**Work to complete**
For this exercise, return exactly the lines of the material below that begin at the one with "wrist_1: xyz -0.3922" and stop after the one with "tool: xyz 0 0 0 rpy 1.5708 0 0".

**Data excerpts**

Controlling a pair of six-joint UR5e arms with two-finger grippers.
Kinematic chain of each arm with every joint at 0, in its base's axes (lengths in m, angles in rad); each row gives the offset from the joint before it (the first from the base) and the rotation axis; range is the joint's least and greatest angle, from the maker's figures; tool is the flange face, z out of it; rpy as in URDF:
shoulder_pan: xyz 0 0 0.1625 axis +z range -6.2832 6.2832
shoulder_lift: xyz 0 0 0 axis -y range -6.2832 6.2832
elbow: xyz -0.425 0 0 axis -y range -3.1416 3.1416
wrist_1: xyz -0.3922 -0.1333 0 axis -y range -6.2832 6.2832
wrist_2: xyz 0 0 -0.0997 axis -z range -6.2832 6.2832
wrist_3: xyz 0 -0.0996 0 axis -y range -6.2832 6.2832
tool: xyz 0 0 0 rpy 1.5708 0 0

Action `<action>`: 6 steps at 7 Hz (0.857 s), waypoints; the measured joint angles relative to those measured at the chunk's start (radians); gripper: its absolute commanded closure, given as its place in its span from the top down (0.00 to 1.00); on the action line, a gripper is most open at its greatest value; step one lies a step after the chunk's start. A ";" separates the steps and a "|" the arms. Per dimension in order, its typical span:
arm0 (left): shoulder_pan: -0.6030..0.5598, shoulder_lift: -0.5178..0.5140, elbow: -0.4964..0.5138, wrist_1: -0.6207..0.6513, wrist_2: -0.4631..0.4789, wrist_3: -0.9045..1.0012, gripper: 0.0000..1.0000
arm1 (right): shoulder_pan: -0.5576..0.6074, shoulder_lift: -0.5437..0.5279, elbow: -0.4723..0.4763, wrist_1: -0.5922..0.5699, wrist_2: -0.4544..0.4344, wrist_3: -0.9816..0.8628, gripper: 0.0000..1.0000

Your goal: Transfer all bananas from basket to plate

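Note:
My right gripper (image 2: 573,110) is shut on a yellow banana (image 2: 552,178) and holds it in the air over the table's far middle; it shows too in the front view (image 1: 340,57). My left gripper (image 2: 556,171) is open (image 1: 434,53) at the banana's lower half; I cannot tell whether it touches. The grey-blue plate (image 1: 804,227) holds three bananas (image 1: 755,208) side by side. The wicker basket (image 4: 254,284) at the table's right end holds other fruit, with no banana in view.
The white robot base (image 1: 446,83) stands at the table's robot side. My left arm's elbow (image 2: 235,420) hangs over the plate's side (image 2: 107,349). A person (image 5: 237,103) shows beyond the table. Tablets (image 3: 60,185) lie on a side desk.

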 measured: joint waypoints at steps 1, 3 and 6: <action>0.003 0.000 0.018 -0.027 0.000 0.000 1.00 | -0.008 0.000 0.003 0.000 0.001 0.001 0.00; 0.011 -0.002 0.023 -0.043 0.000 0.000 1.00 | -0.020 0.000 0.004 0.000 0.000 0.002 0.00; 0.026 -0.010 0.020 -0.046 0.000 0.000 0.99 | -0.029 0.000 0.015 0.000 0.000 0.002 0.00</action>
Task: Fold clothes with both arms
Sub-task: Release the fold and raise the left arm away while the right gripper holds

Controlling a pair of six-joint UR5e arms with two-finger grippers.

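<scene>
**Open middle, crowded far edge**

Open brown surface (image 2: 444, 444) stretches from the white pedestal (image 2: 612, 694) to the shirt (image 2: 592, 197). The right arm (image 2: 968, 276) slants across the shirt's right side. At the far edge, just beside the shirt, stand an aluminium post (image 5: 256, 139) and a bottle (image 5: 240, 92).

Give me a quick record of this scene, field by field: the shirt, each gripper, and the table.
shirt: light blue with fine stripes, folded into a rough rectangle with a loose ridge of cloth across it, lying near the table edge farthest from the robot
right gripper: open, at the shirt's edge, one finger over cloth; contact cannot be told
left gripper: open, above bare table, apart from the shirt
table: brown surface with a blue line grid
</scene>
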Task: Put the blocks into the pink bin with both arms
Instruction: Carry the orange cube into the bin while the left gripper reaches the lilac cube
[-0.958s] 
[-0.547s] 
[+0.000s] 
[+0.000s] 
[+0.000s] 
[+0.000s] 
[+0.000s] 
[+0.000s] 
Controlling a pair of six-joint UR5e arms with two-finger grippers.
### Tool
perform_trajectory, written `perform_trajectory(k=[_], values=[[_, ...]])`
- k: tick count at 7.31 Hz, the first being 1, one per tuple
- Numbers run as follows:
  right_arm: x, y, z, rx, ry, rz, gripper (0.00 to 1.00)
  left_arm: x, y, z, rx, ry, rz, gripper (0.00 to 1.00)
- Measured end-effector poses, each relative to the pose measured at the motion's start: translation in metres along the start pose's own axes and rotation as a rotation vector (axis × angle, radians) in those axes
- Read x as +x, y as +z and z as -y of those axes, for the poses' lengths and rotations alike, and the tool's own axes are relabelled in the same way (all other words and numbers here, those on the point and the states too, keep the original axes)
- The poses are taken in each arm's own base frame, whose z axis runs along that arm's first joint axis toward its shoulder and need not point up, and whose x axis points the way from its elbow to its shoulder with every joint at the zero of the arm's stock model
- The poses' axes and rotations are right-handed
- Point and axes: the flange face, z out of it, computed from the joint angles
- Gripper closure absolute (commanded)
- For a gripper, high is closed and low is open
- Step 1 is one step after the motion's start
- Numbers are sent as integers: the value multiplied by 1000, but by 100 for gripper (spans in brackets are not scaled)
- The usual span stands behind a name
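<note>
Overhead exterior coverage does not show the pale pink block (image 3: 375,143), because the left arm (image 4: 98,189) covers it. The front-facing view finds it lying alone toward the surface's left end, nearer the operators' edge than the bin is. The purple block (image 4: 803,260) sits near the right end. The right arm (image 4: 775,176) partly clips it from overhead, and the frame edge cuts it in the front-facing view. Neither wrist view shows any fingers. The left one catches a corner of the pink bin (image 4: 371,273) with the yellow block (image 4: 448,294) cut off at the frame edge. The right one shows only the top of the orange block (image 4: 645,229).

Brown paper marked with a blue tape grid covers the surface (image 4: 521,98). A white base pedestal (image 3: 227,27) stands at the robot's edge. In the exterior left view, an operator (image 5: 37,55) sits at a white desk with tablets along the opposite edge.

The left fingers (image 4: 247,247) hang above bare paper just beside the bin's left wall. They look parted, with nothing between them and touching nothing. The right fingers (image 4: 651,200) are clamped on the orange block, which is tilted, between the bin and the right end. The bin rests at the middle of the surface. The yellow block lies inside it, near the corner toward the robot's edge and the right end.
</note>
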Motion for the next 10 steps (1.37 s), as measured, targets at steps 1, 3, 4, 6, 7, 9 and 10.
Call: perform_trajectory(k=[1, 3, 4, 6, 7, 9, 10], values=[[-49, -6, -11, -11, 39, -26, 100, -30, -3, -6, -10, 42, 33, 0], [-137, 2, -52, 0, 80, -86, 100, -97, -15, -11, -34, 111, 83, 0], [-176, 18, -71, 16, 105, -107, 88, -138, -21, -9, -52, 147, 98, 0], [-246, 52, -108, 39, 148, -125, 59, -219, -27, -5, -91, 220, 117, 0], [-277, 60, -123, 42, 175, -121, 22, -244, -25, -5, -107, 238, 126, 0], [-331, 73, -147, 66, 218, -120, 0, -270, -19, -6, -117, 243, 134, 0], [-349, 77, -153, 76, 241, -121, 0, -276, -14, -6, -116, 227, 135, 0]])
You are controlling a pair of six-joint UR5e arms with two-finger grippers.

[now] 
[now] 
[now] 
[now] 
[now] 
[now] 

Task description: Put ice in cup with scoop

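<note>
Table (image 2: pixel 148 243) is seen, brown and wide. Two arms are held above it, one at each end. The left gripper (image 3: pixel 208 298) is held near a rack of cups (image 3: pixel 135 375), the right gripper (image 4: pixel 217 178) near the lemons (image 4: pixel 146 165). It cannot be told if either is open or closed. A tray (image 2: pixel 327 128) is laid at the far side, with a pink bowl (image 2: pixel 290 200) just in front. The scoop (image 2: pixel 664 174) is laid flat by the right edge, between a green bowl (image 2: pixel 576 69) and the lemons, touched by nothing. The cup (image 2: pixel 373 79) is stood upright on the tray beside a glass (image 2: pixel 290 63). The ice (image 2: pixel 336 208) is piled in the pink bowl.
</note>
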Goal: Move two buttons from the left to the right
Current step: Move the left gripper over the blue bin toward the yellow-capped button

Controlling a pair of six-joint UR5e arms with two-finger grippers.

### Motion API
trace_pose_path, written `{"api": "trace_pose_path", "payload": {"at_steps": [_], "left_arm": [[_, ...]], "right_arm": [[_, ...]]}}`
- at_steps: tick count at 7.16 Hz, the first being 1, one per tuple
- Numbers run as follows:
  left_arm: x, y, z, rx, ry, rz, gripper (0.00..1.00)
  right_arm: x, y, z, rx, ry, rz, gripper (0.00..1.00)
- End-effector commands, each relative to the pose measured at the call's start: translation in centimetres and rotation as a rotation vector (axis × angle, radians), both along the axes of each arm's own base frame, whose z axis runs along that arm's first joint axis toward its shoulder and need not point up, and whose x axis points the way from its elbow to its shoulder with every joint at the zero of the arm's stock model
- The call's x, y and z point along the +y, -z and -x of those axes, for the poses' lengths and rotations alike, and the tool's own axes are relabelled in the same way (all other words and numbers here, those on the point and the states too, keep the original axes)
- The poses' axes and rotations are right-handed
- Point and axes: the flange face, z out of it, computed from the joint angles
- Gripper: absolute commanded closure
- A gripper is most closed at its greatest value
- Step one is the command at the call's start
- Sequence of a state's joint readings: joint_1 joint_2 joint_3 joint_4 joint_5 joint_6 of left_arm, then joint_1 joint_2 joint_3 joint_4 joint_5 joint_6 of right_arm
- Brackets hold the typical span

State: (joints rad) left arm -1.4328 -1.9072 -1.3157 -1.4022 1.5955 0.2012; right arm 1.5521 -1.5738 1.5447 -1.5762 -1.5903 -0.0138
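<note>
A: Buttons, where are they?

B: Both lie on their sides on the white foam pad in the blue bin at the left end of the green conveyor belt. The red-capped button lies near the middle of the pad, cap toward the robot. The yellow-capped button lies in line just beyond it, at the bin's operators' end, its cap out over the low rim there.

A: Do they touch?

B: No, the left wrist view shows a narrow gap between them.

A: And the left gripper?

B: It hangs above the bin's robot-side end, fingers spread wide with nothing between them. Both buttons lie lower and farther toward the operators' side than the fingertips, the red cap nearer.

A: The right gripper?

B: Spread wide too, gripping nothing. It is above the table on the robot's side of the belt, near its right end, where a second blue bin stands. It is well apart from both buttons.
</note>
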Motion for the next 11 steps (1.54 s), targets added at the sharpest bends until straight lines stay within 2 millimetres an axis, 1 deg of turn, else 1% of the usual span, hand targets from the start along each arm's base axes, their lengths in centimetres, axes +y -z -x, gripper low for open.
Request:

**Result**
wrist_1: xyz -0.3922 -0.1333 0 axis -y range -6.2832 6.2832
wrist_2: xyz 0 0 -0.0997 axis -z range -6.2832 6.2832
wrist_3: xyz 0 -0.0996 0 axis -y range -6.2832 6.2832
tool: xyz 0 0 0 rpy 1.5708 0 0

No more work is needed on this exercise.